Dreadnoughts evolved into how we know them today in 1934. They are a great all-around acoustic guitar body shape. They have broader, less curved shoulders and a neck joint around the 14th fret. There’s also of course the “round-shoulder dreadnought”, which features a more curved design. Round shoulder designs have been pioneered by Gibson and Epiphone, but many manufacturers offer them now.
They can be considered a medium size, smaller than a jumbo but larger than a 000 or OM. It also provides the most balance in terms of tonality, with a focus on lows and highs just as much as the midrange. A very a common starter for new players, they are equally useful for strumming or picking, for soft fingerpicking or percussive playing.

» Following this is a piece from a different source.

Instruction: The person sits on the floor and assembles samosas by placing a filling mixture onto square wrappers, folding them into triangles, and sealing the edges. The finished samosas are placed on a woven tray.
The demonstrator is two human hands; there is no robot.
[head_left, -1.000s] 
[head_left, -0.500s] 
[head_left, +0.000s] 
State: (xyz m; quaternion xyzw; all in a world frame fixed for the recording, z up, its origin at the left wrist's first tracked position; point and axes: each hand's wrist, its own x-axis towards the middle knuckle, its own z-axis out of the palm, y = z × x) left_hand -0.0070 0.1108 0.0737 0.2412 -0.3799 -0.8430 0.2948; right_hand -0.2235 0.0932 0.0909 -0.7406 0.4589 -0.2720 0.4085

This shape is similar to the 0/Auditorium style, but usually has a wider and deeper body. It was innovated to specifically to encompass the best qualities of all of the other sizes. They tend to have more overall volume like a Jumbo, the comfort and playability of the 0/Auditorium, and the dyamic range of a Dreadnought. Many also have single-cut bodies as well, giving access to the higher frets for lead work.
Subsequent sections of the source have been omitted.